**What is needed**
Take the listing below and print exactly the lines starting at the line containing "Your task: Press" and ending at the line containing "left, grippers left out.", both ends included, and no others.

**Dataset extract**
----------

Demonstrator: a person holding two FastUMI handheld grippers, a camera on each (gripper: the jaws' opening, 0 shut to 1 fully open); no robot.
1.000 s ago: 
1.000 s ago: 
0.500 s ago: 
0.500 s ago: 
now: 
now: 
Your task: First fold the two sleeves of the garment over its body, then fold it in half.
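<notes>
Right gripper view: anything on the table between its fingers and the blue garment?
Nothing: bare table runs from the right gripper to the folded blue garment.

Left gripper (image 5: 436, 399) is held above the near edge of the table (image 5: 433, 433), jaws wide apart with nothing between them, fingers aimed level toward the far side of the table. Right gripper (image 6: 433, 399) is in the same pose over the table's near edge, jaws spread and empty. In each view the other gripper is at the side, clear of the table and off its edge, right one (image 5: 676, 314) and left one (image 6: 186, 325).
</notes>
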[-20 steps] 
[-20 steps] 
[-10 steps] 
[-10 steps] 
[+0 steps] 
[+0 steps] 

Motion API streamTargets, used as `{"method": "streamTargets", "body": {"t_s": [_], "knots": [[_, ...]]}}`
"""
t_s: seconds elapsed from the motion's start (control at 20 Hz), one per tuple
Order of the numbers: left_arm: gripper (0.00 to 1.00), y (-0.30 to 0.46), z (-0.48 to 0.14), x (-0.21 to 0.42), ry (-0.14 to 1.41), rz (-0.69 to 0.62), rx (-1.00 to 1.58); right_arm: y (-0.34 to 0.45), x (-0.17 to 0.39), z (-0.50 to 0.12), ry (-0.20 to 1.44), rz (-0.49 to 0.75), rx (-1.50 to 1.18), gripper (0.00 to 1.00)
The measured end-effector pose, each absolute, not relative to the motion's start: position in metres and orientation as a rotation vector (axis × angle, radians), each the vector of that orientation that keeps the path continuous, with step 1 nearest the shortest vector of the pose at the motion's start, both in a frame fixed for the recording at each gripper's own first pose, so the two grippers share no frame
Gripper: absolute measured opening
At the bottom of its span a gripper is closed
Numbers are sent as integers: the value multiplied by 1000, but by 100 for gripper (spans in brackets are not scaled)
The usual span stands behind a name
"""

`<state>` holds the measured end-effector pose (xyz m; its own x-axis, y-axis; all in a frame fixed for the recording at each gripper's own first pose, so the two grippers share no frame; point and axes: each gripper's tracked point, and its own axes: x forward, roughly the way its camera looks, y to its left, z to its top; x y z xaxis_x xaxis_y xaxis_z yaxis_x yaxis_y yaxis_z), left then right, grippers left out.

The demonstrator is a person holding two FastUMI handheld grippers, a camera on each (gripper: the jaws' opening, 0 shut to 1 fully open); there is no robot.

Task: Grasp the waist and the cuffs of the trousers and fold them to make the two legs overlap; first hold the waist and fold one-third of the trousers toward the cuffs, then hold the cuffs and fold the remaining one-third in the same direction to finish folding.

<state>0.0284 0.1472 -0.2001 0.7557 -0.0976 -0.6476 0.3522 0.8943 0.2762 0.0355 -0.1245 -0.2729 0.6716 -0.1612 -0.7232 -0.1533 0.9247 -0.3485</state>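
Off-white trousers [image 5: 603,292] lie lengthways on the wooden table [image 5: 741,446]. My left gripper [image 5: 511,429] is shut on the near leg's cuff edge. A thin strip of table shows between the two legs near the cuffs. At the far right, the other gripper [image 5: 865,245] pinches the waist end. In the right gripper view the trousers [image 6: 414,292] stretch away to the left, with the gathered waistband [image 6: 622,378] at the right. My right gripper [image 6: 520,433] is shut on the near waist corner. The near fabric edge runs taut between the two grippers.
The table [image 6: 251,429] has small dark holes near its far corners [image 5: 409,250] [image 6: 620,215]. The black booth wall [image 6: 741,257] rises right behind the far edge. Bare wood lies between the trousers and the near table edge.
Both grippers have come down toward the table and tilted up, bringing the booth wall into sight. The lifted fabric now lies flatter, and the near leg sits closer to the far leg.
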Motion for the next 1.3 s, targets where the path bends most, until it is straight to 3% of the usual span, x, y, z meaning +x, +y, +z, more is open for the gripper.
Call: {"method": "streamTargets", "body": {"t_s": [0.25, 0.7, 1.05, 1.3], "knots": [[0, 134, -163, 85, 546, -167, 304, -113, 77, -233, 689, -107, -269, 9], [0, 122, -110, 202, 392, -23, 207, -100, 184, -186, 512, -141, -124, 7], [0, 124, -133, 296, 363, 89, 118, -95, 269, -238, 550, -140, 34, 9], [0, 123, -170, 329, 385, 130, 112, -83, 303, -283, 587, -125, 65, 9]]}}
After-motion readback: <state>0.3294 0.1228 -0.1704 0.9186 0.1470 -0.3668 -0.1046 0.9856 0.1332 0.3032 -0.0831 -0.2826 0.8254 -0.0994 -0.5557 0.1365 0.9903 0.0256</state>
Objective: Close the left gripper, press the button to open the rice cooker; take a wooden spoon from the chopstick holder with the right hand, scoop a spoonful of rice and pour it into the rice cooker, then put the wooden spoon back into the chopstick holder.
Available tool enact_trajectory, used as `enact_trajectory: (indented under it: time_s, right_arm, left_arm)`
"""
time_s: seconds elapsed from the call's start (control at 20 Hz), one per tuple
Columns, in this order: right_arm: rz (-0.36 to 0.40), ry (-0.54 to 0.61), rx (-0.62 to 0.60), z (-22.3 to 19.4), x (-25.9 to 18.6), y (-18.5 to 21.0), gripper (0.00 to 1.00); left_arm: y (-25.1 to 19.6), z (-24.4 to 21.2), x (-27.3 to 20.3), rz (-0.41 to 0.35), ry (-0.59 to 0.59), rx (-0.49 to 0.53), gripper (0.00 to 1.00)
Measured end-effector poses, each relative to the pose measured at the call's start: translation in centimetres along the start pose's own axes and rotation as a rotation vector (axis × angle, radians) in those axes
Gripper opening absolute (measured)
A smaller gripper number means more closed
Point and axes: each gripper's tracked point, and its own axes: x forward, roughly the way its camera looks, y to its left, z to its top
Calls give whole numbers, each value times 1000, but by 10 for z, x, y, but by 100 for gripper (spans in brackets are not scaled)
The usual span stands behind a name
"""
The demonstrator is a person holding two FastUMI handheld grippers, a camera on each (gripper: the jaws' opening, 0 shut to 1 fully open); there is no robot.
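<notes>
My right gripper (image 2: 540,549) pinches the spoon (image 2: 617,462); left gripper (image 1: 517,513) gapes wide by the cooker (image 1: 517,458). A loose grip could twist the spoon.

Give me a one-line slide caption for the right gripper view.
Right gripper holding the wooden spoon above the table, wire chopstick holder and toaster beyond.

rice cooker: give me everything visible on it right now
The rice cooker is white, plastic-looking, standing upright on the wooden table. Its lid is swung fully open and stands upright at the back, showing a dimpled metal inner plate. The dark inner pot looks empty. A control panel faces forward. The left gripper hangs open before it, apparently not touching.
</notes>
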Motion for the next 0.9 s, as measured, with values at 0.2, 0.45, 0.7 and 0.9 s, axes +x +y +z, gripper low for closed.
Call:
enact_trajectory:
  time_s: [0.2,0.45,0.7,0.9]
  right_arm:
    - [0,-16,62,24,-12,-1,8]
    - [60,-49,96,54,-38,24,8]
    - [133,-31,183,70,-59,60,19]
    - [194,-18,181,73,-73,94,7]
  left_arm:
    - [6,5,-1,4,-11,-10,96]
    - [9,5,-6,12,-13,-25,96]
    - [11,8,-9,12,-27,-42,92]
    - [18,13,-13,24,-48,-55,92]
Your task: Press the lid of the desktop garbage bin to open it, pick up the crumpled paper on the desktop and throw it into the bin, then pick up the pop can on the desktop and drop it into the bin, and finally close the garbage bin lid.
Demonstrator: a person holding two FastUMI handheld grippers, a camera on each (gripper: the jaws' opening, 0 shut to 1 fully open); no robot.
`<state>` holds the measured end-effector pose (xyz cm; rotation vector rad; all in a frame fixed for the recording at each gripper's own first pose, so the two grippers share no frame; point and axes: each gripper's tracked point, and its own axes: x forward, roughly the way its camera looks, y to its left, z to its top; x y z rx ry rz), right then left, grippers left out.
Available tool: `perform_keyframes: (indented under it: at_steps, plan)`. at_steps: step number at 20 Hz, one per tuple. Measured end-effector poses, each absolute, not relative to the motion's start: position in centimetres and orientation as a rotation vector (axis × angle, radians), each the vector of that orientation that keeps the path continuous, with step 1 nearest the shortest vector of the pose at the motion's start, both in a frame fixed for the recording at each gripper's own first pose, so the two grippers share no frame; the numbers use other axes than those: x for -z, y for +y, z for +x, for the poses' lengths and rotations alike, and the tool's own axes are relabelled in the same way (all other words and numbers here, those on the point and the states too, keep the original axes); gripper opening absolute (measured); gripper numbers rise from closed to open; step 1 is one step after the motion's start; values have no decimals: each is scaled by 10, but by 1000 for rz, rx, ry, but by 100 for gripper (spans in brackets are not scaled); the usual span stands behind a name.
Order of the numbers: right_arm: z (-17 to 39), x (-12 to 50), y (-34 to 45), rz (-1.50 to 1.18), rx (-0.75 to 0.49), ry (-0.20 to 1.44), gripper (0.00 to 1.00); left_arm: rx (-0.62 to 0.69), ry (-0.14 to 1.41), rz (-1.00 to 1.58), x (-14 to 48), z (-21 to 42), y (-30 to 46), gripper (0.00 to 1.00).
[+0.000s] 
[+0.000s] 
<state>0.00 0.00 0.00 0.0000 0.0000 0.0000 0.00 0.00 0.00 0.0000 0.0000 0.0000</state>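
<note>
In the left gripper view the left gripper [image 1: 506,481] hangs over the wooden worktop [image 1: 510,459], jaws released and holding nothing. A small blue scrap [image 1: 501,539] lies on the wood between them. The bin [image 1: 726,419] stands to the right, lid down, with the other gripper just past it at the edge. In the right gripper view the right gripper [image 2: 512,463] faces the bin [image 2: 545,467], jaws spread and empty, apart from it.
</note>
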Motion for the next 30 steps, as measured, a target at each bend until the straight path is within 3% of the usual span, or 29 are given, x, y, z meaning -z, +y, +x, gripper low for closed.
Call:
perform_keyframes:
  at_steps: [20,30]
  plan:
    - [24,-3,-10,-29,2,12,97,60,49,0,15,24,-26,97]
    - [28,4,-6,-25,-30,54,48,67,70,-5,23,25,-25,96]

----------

**Response**
Your task: Press the lid of the desktop garbage bin to open it, pick up the crumpled paper on the desktop and throw it into the bin, then pick up the pop can on the desktop and drop it into the bin, and finally close the garbage bin lid.
Demonstrator: a person holding two FastUMI handheld grippers, a camera on each (gripper: the jaws' opening, 0 shut to 1 fully open); no robot.
`<state>` holds the measured end-effector pose (xyz cm; rotation vector rad; all in a frame fixed for the recording at each gripper's own first pose, so the two grippers share no frame; point and axes: each gripper's tracked point, and its own axes: x forward, roughly the way its camera looks, y to its left, z to its top; x y z rx ry rz), right then left, grippers left out.

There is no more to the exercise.